That depends. In some cases the compiler will be able to determine that `expensiveCheck()` has no side effects and make them equivalent. But you can't really rely on it.
And in any case the author misidentified the problem and solution. The problem is that C++ coerces bool to int. I'm 99% sure there's a warning for that that you can turn into an error.
That's a different thing - the "sufficiently smart compiler" is postulating that it doesn't matter if a language is not very high performance because somehow magically there will one day be a compiler that can just figure out how to optimise the code in every case.
I'm just saying that in this particular case, sometimes the compiler will be able to optimise it but you can't rely on it.
I think the idea is that if there's observable behavior in unconditionally calling the expensive function, the compiler can't skip it without altering the program behavior. Whereas if they're called as part of the if condition, the compiler can always safely skip the second function (and it's documented that it must do so, due to "short circuit" semantics) if the first function is false.
The ability of the compiler to skip the expensive function in both cases are characteristics of a "lazy" language, ie. you can assign an expensive function to a value, but the actual function isn't run until the variable is needed. Languages like C++ can't do this because it would alter the program's behavior if cheapCheck() does return true, because suddenly it would have to call expensiveCheck() after cheapCheck() (rather than before), which is an observably different behavior for the optimization to cause.

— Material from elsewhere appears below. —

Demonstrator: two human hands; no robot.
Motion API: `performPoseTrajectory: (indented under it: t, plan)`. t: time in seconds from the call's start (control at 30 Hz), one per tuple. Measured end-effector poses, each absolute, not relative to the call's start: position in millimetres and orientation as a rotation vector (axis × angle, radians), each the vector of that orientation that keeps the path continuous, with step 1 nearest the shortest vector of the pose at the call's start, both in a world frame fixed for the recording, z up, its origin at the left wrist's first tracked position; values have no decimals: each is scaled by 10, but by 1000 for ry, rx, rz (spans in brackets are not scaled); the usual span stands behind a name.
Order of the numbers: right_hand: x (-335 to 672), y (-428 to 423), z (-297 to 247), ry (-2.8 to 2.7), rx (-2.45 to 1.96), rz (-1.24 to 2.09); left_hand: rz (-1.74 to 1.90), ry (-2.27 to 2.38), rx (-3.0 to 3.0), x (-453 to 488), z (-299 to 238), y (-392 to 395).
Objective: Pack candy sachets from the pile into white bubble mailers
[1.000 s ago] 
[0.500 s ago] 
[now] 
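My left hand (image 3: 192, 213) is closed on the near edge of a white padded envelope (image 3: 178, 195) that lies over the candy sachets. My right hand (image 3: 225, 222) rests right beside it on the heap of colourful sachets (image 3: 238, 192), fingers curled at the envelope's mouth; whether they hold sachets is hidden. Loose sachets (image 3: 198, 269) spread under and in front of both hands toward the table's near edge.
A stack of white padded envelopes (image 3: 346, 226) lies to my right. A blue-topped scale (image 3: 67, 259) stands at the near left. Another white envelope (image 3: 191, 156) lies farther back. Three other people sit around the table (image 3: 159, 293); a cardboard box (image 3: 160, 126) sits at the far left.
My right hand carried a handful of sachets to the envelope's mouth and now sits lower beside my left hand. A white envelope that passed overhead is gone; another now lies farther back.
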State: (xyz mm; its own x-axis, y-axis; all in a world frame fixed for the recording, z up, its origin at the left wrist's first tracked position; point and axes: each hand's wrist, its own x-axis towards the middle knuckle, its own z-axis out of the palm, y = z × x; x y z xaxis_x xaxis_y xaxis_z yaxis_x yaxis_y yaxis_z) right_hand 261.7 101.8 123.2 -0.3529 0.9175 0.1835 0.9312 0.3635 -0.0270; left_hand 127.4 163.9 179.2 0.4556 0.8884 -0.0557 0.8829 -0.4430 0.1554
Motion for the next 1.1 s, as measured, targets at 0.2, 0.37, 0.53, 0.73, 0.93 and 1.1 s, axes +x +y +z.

(Fun fact: I read meindnoch's comment right after I woke up and I, too, was about to reply to them with a godbolt listing to show that it would compile to the same thing, only to realize I completely forgot about short-circuit semantics. So you're not alone!)
> Builtin operators && and || perform short-circuit evaluation (do not evaluate the second operand if the result is known after evaluating the first), but overloaded operators behave like regular function calls and always evaluate both
Note that (CPP reference will also tell you) this only applies to the built-in operator.

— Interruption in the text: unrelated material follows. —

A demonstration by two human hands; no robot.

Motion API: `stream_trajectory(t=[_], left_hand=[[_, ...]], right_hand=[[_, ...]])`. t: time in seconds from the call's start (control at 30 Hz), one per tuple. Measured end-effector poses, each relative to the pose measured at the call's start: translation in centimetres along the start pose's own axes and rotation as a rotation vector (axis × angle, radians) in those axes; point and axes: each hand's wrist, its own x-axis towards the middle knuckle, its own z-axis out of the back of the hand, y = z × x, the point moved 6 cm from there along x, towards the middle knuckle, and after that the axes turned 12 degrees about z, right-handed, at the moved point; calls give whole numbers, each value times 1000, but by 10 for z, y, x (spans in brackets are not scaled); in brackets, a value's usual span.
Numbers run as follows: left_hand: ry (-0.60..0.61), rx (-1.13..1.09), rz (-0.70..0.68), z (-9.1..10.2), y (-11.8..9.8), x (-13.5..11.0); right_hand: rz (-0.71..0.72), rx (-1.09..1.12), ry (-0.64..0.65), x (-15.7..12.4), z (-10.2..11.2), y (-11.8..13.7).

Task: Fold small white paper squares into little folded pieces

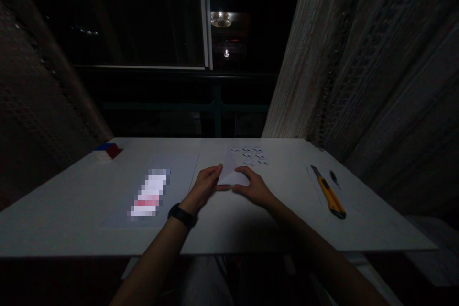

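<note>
Between my two hands is a folded piece of white paper (233, 176), its top corner pointing away from me. My left hand (207, 182), with a dark watch (182, 215) on the wrist, grips the paper's left edge. From the other side, my right hand (254, 186) pinches its right part between thumb and fingers. The fingertips of both hands come close together at the near edge. Just beyond the paper, several small pieces with dark curved marks (247, 156) lie in rows on the white table (287, 229).
A yellow box cutter (330, 196) lies at the right, beside a small dark object (334, 179). On the left, a bright blurred-out screen (150, 193) rests on a paper sheet (186, 172). A blue, red and white block (106, 151) stands at the far left edge.
</note>
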Motion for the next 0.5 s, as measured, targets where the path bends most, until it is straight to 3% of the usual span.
stream_trajectory(t=[0.3, 0.5], left_hand=[[67, -25, -2, -3, 1, 1], [88, -82, -16, -2, 1, 1]], right_hand=[[-39, 394, -19, 2, -7, -11], [-59, 456, -37, 3, -5, -11]])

If the operator has been overloaded which is easy to write in C++, then too bad - the overload doesn't short circuit.
I think if you can't figure out a way to preserve the short-circuit feature then having a way to overload this operator in your language is stupid. It is, I would say, unsurprising to me that C++ did it anyway.
EtA:: It feels like in say Rust you could pull this off as a trait LogicalAnd implemented on a type Foo, with a method that takes two parameters of type FnOnce() -> Foo , and then the compiler turns (some_complicated_thing && different_expression) where both of the sub-expressions are of type Foo into something like:
{
let a = (|| some_complicated_thing);
let b = (|| different_expression);
LogicalAnd::logical_and(a, b)
}
To deliver the expected short-circuiting behaviour in your implementation of the logical_and method, you just don't execute b unless you're going to care about the result.